DATA LISTING
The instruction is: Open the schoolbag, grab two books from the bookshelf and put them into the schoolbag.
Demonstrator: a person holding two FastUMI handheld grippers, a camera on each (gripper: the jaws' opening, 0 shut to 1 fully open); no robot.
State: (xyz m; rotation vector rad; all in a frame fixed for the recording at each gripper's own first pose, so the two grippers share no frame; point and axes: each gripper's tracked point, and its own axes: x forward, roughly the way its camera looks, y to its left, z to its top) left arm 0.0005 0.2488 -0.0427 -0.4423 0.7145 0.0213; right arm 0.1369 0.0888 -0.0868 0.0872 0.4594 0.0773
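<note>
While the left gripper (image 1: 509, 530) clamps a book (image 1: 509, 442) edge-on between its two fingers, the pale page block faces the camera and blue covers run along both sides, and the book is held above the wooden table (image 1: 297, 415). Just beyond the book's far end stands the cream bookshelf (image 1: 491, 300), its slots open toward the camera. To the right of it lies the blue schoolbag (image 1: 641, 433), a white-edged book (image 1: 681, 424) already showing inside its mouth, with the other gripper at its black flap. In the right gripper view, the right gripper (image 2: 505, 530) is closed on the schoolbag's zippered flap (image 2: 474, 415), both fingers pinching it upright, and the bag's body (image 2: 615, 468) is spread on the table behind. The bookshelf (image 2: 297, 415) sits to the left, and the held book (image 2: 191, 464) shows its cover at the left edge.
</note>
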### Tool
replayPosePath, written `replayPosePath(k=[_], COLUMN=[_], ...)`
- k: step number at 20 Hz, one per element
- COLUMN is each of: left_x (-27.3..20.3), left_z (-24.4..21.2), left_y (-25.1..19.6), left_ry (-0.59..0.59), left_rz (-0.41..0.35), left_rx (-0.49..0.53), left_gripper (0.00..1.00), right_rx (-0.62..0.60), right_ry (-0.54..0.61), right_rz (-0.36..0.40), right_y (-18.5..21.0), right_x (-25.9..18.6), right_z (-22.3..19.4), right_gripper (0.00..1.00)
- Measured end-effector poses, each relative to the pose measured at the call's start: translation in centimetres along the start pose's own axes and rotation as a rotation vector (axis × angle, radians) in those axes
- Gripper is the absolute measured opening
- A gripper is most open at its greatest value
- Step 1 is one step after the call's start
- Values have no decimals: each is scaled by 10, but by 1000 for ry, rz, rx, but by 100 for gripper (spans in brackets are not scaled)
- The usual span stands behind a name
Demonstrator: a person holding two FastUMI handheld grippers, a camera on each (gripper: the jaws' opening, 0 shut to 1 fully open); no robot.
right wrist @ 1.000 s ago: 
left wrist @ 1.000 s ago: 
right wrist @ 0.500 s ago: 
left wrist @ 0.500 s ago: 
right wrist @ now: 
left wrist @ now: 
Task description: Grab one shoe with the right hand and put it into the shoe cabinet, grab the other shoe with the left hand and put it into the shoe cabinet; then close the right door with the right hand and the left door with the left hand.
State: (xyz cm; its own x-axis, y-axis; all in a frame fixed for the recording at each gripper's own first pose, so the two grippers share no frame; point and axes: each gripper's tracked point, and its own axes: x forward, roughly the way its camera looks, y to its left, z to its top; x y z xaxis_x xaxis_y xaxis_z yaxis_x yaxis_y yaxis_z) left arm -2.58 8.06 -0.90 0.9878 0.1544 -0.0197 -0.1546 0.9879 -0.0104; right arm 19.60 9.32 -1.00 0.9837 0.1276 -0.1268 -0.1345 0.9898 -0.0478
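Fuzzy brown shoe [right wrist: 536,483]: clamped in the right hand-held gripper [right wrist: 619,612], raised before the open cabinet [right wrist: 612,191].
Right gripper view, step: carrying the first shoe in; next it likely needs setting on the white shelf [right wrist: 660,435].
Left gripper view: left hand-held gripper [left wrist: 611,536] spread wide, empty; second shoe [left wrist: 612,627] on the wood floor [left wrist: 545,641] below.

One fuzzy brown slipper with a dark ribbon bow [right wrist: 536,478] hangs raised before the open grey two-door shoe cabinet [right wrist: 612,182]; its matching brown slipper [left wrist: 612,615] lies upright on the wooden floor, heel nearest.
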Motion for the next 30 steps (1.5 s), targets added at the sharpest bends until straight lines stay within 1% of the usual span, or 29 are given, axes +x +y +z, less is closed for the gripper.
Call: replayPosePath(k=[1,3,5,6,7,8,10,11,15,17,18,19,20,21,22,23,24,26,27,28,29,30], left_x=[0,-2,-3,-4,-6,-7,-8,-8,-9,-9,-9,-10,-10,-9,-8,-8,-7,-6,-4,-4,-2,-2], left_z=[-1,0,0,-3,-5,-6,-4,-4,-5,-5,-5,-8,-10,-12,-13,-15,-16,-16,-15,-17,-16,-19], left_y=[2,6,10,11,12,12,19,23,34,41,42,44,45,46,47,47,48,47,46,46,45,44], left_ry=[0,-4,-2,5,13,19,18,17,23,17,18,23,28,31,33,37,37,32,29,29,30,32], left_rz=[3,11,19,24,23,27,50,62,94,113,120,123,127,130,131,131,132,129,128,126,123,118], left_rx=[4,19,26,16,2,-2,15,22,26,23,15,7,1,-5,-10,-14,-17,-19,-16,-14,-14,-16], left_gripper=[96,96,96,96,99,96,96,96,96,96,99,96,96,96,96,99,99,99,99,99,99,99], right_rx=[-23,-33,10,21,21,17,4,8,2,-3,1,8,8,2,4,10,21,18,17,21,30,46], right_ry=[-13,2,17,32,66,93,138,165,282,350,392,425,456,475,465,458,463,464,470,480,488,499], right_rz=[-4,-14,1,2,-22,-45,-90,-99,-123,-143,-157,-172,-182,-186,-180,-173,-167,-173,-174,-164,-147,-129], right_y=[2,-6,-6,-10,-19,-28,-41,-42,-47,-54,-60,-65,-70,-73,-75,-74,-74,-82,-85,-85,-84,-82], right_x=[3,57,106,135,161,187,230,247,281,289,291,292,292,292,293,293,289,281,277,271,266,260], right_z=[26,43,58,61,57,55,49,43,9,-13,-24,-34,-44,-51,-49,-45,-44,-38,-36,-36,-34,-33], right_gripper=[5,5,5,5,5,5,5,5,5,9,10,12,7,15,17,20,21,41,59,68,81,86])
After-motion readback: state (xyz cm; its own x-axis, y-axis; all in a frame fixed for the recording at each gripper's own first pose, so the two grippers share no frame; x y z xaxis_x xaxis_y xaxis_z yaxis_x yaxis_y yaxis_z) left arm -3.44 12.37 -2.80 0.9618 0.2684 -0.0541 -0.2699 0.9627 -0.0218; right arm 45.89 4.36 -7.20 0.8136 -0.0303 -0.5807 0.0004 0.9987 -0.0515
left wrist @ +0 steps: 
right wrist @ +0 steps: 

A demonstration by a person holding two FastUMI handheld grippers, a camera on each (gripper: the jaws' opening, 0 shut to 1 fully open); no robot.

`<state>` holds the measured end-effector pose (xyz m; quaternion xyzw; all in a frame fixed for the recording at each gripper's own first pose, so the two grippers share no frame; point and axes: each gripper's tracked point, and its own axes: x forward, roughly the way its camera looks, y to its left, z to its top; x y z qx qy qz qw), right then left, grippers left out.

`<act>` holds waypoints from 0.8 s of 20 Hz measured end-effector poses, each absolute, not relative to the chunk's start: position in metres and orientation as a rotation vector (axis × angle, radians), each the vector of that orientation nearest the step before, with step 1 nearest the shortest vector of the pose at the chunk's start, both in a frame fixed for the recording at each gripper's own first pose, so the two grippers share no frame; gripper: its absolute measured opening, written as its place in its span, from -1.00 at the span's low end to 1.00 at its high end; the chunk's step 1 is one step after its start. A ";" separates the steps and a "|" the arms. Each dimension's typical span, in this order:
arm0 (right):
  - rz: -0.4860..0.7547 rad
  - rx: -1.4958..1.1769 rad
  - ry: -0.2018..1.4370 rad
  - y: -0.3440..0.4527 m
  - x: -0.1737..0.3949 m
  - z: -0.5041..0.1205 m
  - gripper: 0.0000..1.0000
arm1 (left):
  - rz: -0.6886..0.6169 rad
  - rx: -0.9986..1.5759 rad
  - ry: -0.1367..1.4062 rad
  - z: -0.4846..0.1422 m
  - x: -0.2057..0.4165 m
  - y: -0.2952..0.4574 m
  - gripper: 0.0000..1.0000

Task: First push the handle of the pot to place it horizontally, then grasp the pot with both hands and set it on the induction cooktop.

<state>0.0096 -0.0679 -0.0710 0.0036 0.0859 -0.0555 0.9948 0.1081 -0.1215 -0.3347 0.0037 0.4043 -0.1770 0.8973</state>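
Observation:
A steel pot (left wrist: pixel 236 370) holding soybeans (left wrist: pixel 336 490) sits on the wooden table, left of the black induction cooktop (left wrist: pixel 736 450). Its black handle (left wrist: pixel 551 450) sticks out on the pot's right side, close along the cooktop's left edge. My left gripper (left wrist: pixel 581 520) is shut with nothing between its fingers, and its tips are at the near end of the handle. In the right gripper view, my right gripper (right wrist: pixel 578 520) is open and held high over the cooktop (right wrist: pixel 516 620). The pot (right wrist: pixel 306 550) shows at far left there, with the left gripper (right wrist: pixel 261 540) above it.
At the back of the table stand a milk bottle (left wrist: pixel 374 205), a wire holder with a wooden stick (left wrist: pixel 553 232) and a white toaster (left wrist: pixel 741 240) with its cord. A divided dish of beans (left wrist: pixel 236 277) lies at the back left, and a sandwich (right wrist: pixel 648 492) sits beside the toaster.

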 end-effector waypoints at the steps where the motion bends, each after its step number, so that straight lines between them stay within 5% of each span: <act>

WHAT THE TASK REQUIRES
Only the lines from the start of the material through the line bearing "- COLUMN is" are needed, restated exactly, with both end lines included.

THE ANSWER
The instruction is: Open the schoolbag, grab two books from the bookshelf and put them into the schoolbag.
Demonstrator: a person holding two FastUMI handheld grippers, a camera on each (gripper: the jaws' opening, 0 shut to 1 fully open); no robot.
State: (xyz m; rotation vector rad; all in a frame fixed for the recording at each gripper's own first pose, so the two grippers share no frame; point and axes: each gripper's tracked point, and its own axes: x forward, roughly the way its camera looks, y to its left, z to its top) left arm 0.0005 0.2488 -0.0427 -0.4423 0.7145 0.0213; right arm 0.1369 0.0888 -0.0868 0.0872 0.4594 0.0773
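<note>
While the left gripper (image 1: 509, 530) clamps a book (image 1: 509, 442) edge-on between its two fingers, the pale page block faces the camera and blue covers run along both sides, and the book is held above the wooden table (image 1: 297, 415). Just beyond the book's far end stands the cream bookshelf (image 1: 491, 300), its slots open toward the camera. To the right of it lies the blue schoolbag (image 1: 641, 433), a white-edged book (image 1: 681, 424) already showing inside its mouth, with the other gripper at its black flap. In the right gripper view, the right gripper (image 2: 505, 530) is closed on the schoolbag's zippered flap (image 2: 474, 415), both fingers pinching it upright, and the bag's body (image 2: 615, 468) is spread on the table behind. The bookshelf (image 2: 297, 415) sits to the left, and the held book (image 2: 191, 464) shows its cover at the left edge.
</note>
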### Tool
replayPosePath, written `replayPosePath(k=[_], COLUMN=[_], ...)`
- k: step number at 20 Hz, one per element
- COLUMN is each of: left_x (-27.3..20.3), left_z (-24.4..21.2), left_y (-25.1..19.6), left_ry (-0.59..0.59), left_rz (-0.41..0.35), left_rx (-0.49..0.53), left_gripper (0.00..1.00), right_rx (-0.62..0.60), right_ry (-0.54..0.61), right_rz (-0.36..0.40), right_y (-18.5..21.0), right_x (-25.9..18.6), right_z (-22.3..19.4), right_gripper (0.00..1.00)

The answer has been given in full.